Pardon de ne pas t'avoir désirée
La découverte d’une histoire pleine d’humanité à laquelle nous convie Jacqueline Boyé dans son nouveau roman.
Quel est l’homme qui ne s’est jamais posé de questions existentielles ? Nous sommes tous pris dans la spirale de la vie tout en étant semblables et cependant différents par notre physique, le mode de notre existence, l’héritage de nos gènes etc... Nos passages à vide, nos mauvais moments s’effacent, payés en retour en fonction de leur valeur. Nous avons tous notre destinée à assumer. « Que celui qui n’a jamais péché jette la première pierre. »

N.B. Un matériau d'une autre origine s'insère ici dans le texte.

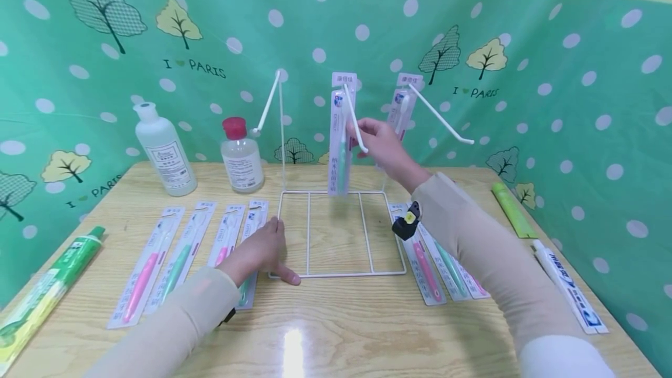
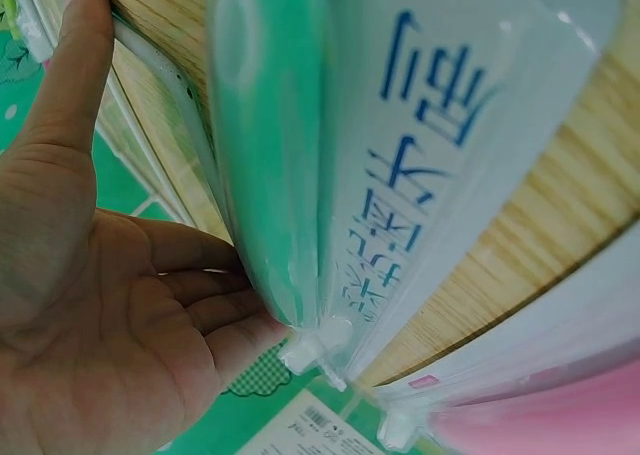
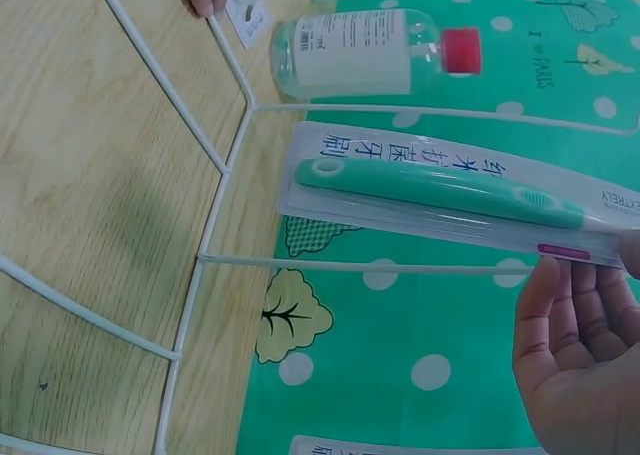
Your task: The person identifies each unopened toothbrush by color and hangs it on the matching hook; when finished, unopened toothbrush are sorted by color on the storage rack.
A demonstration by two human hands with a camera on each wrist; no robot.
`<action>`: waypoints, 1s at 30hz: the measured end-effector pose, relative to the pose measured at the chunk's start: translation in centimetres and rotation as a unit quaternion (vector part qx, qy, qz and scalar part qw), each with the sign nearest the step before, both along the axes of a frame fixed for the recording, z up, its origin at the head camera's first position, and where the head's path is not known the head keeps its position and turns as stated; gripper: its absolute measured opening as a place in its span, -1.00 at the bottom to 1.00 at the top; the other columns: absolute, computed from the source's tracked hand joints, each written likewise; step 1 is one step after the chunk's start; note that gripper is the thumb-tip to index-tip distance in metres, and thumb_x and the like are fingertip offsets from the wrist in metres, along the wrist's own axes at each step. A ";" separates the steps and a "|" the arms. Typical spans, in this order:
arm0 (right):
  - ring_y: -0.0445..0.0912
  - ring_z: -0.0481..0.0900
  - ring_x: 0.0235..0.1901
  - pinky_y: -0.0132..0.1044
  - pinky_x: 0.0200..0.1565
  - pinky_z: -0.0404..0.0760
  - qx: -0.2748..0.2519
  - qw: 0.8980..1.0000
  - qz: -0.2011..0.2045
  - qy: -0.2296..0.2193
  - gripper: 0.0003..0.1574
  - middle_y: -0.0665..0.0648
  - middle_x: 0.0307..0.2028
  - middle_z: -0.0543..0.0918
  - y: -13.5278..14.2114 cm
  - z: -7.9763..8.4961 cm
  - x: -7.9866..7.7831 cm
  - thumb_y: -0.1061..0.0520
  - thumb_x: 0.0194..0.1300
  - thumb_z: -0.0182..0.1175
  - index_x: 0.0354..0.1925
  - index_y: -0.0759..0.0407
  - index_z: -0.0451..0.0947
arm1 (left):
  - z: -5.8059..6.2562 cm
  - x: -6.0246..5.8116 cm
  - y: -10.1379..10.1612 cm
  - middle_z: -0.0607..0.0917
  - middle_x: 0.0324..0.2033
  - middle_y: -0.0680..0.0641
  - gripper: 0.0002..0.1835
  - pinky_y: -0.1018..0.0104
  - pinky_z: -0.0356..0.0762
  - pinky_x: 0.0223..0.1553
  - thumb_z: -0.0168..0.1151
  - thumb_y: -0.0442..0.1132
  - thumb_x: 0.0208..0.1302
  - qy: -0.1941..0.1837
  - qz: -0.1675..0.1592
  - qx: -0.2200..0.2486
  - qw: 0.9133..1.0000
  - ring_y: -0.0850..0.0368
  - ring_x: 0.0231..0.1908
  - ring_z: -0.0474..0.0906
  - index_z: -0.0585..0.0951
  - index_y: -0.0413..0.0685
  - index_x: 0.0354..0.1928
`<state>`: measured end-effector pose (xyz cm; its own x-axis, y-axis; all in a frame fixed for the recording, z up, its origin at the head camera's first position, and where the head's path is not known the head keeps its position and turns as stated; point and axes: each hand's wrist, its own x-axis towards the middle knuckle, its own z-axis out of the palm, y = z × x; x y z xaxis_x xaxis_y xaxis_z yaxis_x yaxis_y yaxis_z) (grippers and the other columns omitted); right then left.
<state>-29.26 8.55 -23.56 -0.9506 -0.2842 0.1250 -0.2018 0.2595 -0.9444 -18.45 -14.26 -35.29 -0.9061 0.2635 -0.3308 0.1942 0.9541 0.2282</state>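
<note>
Head view: the right hand (image 1: 385, 147) reaches forward and up, with its arm stretched across from the right side. Its thumb and fingers pinch the edge of a green brush pack (image 1: 335, 139), which hangs upright at the back of the middle hook (image 1: 355, 115). The left hand (image 1: 265, 249) is low and spread, its fingers loose and not closed. It touches the front left corner of the white wire rack (image 1: 336, 276), with its thumb by the front bar. Both arms have tan sleeves (image 1: 478, 249).

One more pack (image 1: 401, 104) hangs on the right hook (image 1: 438, 114). The table (image 1: 367, 331) is pale wood, with a bright shine near the front. Four packs (image 1: 147, 273) lie left of the rack, and three packs (image 1: 425, 264) lie to its right. A red-cap bottle (image 1: 242, 162) and a tall bottle (image 1: 167, 153) stand at the back left. A big tube (image 1: 52, 287) lies far left; a green tube (image 1: 513, 210) and a white tube (image 1: 569, 287) lie far right. Behind is a green cloth (image 1: 210, 16) with white dots, little trees and "PARIS" on it.
</note>
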 end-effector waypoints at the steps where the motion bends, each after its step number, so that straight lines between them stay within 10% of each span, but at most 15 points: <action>1: -0.01 0.51 -0.16 -0.04 -0.07 0.53 0.000 1.000 0.001 -0.001 -0.61 0.15 -0.19 0.57 0.0 0.0 -0.1 -0.08 0.28 0.06 -0.08 0.16 0.48 | 0.0 0.0 0.0 -0.07 0.28 -0.50 0.46 -0.02 -0.07 0.30 0.38 0.39 -0.52 0.002 -0.001 -0.001 1.000 -0.34 0.29 -0.10 -0.03 -0.55 0.28; 18: -0.05 0.49 -0.07 -0.19 -0.07 0.54 0.036 0.999 -0.027 -0.012 -0.56 0.06 -0.09 0.55 0.0 -0.1 -1.4 -0.08 0.29 0.05 0.04 0.11 0.46 | -0.2 -0.1 0.2 -0.06 0.28 -0.50 0.48 -0.04 -0.05 0.29 0.39 0.38 -0.57 0.003 0.006 0.008 1.000 -0.34 0.29 -0.09 -0.02 -0.56 0.28; 30: -0.02 0.45 0.00 -0.11 0.02 0.49 0.103 0.994 0.033 0.010 -0.46 0.15 0.06 0.47 4.5 -0.2 1.5 -0.06 0.30 0.05 0.18 0.10 0.34 | -0.3 -0.1 0.1 -0.07 0.28 -0.50 0.49 -0.06 -0.05 0.29 0.37 0.40 -0.59 0.003 0.008 0.002 1.000 -0.35 0.29 -0.10 -0.03 -0.54 0.28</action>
<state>-27.76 13.08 -23.77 -0.9273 -0.3665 0.0758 -0.2423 0.4334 -0.8680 -18.53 -14.18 -35.55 -0.9119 0.2503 -0.3253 0.1803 0.9563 0.2303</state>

C’est toute la découverte d’une histoire pleine d’humanité à laquelle nous convie Jacqueline Boyé.
LES PREMIERES PAGES :
Sur les marches d’une église située dans un village lotois, une forme recroquevillée, tête baissée sous une couverture, tend la main vers les fidèles venus assister à la messe. Face à elle, un autre s-d-f, accoutré de la même manière, agite une clochette en portant sa main à la bouche. Il a faim. Il voudrait manger. Les gens passent, les regardent, certains s’arrêtent, jettent une pièce, d’autres continuent, indifférents. Aucun ne se demande pourquoi ces deux hommes sont là, accroupis, frissonnant de froid sous le vent glacial qui vient de se lever, simple constat de l’inhumanité du XXIème siècle.
Il neige. L’un des hommes se lève. Il semble jeune et va se réfugier sous le porche. L’autre, plus âgé, tente d’en faire autant, glisse sur sa jambe handicapée.
- Qu’est-ce que tu as à ta jambe ? Montre-moi.
Le plus âgé se rebiffe.
- Non. Ce n’est rien. Il faut bien crever un jour !
Interloqué, le jeune insiste et lui relève le bord du pantalon. Même rejet mais cette fois plus violent.
- Laisse-moi je te dis ! Tu as compris ?
Ses yeux lancent des éclairs. Le jeune n’insiste pas et va s’installer un peu plus loin. Quelques minutes passent. Le plus vieux finit par lui adresser la parole.
- Excuse-moi, la souffrance m’épuise et je n’ai rien pour apaiser la douleur. je ne t’ai jamais vu ici. De quel pays viens-tu ? De la Syrie ? De l’Afghanistan ? De l’Afrique ? de...
- De France dit l’autre d’un air caustique. Tu sais mon gars, la vie m’a tout donné, mais elle m’a tout repris. Je m’appelle Antoine et j’ai... cent ans ! mais aujourd’hui je viens de payer ma dette. Je suis libre. Allez, viens. Ne me pose plus de questions. Tu habites où ? Reste pas là, appuie-toi sur mon épaule. Tu sais, dans la vie chacun a ce qu’il mérite.
Que sous entendait cette réponse ? Surpris, l’homme âgé se tut, se hissa tant bien que mal sur ses genoux tremblants et vint s’asseoir sur une chaise en bois laissée sous le porche. Soudain la porte de l’église se ferma brusquement au nez des deux hommes qui se retrouvèrent seuls « riches » de trois pièces recueillies dans leur escarcelle.
Et la conversation de continuer...
- Tu dors où ? Demanda le plus jeune
- Sous le pont là-bas. La voie ferrée passe juste au-dessus, répondit l’autre en lui montrant la direction du menton. J’ai fabriqué un abri avec des cartons. En général dans ces endroits il fait moins froid. Nous jouons aux cartes avec deux copains. Oh ! Ce n’est pas terrible mais on est à l’abri. Parfois, pour la bouffe, une femme nous porte du couvent d’à-côté quelques légumes et des œufs. Si tu veux te joindre à nous, viens. J’ai de quoi chauffer une casserole et je dors sur un matelas, mais peut-être tu es attendu ?
- Non. Je sors d’un monastère. Merci de m’accepter pour cette nuit.